変態を行う生物が形態を大きく変えるが、変態前後のゲノムは同一であり、その形態の差は発現される蛋白質や機能の差によって現れる。すなわち、蛋白質は機能の中心で、病態を解析するうえで蛋白質を見ることは有用である。また血漿にはDNAは存在せず、血漿で病態マーカーを探るには蛋白質そのものを扱う必要がある。近年、二次元電気泳動、質量分析、コンピュータ解析の目覚ましい発展により微量であっても蛋白質を同定することが可能になった。我々は質量分析(LC-MS/MS)を用いたプロテオミクスで蛋白質に目を向けてきている。今後は、認知症、鬱、コントロールを区別する方法を開発していく。

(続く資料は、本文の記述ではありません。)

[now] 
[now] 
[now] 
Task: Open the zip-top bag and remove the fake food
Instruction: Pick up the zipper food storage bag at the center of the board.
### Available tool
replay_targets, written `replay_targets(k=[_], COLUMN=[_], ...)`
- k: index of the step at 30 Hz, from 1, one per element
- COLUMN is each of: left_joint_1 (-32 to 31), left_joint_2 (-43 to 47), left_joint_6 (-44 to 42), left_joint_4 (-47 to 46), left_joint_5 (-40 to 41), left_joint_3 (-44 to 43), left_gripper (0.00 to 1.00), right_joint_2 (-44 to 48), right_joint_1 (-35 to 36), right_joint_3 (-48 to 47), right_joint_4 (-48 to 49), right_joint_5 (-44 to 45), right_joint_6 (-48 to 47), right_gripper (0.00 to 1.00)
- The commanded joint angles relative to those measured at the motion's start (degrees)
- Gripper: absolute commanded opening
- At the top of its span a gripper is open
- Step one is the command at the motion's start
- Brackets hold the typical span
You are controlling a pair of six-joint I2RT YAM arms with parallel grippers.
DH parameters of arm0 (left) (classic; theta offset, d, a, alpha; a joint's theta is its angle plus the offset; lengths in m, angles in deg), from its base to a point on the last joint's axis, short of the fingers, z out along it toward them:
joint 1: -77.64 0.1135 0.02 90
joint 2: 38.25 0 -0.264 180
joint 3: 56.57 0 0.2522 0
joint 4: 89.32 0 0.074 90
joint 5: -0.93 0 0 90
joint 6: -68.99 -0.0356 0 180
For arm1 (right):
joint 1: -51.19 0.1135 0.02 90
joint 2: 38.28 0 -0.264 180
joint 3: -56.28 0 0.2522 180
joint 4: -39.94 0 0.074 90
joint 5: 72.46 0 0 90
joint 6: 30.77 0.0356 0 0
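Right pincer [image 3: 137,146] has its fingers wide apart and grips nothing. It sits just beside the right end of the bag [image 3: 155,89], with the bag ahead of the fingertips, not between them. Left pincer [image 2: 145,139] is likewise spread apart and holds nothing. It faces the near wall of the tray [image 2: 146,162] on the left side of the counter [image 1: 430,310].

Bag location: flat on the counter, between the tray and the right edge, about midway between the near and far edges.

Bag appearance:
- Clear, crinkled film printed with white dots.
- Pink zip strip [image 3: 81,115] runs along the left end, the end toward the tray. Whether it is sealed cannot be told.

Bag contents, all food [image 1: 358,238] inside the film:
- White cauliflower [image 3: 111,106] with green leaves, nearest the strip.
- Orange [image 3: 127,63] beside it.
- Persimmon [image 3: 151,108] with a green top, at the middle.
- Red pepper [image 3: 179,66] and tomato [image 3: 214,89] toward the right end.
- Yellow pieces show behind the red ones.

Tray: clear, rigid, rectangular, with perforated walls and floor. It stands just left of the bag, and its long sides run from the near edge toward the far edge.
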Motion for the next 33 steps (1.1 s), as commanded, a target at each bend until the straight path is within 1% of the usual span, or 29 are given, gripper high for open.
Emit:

 我々の研究によりADと気分障害を明確に区別する複数の血漿マーカーが提案され、各マーカーの重み付けを加えた新しい鑑別方法の開発が期待される。現在、ADの確定診断のための検査法は乏しく、症状が出現してからの存在診断であるため、進行した状態で認められるケースが多い。進行した状態では、薬物治療の効果が期待できないのが現状である。リハビリテーションや薬物療法は、症状が進行していない早期に行われなければ功を奏さないことが報告されている。





(4)期待される社会的貢献性

本研究では、簡便な血液診断の開発による早期発見を目指している。血液を採取するだけで認知症の診断を補助的に判断することへの貢献になる。したがって、この簡便な方法を開発する意味は大きく、容易な実用化に結びつく。
 認知症の増加は先進諸国が直面する最大の悲劇である。経済発展に裏付けられた医療の進歩、栄養状態の改善、上下水道の整備などにより、国民の医療衛生環境は格段の進歩を見た。しかしながら、これらの努力によってもたらされた長寿社会が、認知症の増加に直結したといえる。加齢が認知症の最大のリスク要因であることは論をまたない。